_Exercise prompt_
Reproduce every record below, character by character.

_Data_
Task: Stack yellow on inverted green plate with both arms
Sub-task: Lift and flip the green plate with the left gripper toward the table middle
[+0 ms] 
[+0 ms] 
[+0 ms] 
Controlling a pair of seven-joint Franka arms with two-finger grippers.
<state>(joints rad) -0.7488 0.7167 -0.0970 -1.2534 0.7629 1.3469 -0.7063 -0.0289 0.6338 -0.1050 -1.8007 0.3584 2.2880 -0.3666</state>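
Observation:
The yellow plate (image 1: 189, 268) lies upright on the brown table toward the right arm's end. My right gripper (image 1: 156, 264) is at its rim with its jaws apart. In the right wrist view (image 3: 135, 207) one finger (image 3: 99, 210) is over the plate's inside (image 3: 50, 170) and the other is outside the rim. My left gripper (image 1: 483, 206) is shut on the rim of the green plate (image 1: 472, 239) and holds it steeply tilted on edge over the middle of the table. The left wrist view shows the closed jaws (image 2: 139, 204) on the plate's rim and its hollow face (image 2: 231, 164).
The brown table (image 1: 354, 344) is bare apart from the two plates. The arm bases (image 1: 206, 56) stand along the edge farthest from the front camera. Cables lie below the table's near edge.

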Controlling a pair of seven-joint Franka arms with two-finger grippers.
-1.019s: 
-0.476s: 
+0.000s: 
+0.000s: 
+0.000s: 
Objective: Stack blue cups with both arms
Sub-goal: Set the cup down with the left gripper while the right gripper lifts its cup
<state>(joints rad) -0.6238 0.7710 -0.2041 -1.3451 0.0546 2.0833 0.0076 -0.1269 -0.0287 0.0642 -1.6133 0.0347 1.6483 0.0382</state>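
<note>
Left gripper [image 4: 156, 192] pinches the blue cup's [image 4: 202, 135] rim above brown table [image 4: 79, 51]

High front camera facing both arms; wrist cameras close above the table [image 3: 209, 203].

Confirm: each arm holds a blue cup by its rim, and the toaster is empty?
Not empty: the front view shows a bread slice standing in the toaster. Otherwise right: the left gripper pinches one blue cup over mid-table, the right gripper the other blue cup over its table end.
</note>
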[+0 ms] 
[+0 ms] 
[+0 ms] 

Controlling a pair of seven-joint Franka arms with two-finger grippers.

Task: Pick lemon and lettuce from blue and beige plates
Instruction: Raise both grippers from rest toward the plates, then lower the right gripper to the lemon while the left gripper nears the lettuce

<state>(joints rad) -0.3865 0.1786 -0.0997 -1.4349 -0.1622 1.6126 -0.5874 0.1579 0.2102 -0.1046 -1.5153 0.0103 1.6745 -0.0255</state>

_Answer for the task_
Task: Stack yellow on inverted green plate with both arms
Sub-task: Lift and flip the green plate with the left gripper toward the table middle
[+0 ms] 
[+0 ms] 
[+0 ms] 
Controlling a pair of seven-joint Franka arms with two-finger grippers.
<state>(joints rad) -0.7488 0.7167 -0.0970 -1.2534 0.7629 1.3469 -0.7063 -0.0289 0.6338 -0.1050 -1.8007 0.3584 2.2880 -0.3666</state>
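Observation:
The yellow plate (image 1: 189, 268) lies upright on the brown table toward the right arm's end. My right gripper (image 1: 156, 264) is at its rim with its jaws apart. In the right wrist view (image 3: 135, 207) one finger (image 3: 99, 210) is over the plate's inside (image 3: 50, 170) and the other is outside the rim. My left gripper (image 1: 483, 206) is shut on the rim of the green plate (image 1: 472, 239) and holds it steeply tilted on edge over the middle of the table. The left wrist view shows the closed jaws (image 2: 139, 204) on the plate's rim and its hollow face (image 2: 231, 164).
The brown table (image 1: 354, 344) is bare apart from the two plates. The arm bases (image 1: 206, 56) stand along the edge farthest from the front camera. Cables lie below the table's near edge.
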
Controlling a pair of seven-joint Franka arms with two-finger grippers.
-1.019s: 
-0.476s: 
+0.000s: 
+0.000s: 
+0.000s: 
Objective: Stack blue cups with both arms
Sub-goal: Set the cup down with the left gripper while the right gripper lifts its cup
<state>(joints rad) -0.6238 0.7710 -0.2041 -1.3451 0.0546 2.0833 0.0076 -0.1269 -0.0287 0.0642 -1.6133 0.0347 1.6483 0.0382</state>
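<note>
Left gripper [image 4: 156, 192] pinches the blue cup's [image 4: 202, 135] rim above brown table [image 4: 79, 51]

High front camera facing both arms; wrist cameras close above the table [image 3: 209, 203].

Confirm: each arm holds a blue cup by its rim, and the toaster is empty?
Not empty: the front view shows a bread slice standing in the toaster. Otherwise right: the left gripper pinches one blue cup over mid-table, the right gripper the other blue cup over its table end.
</note>
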[+0 ms] 
[+0 ms] 
[+0 ms] 

Controlling a pair of seven-joint Franka arms with two-finger grippers.

Task: Pick lemon and lettuce from blue and beige plates
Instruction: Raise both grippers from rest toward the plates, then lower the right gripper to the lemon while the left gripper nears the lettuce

<state>(joints rad) -0.3865 0.1786 -0.0997 -1.4349 -0.1622 1.6126 -0.5874 0.1579 0.2102 -0.1046 -1.5153 0.0103 1.6745 -0.0255</state>

The answer given above is the complete response.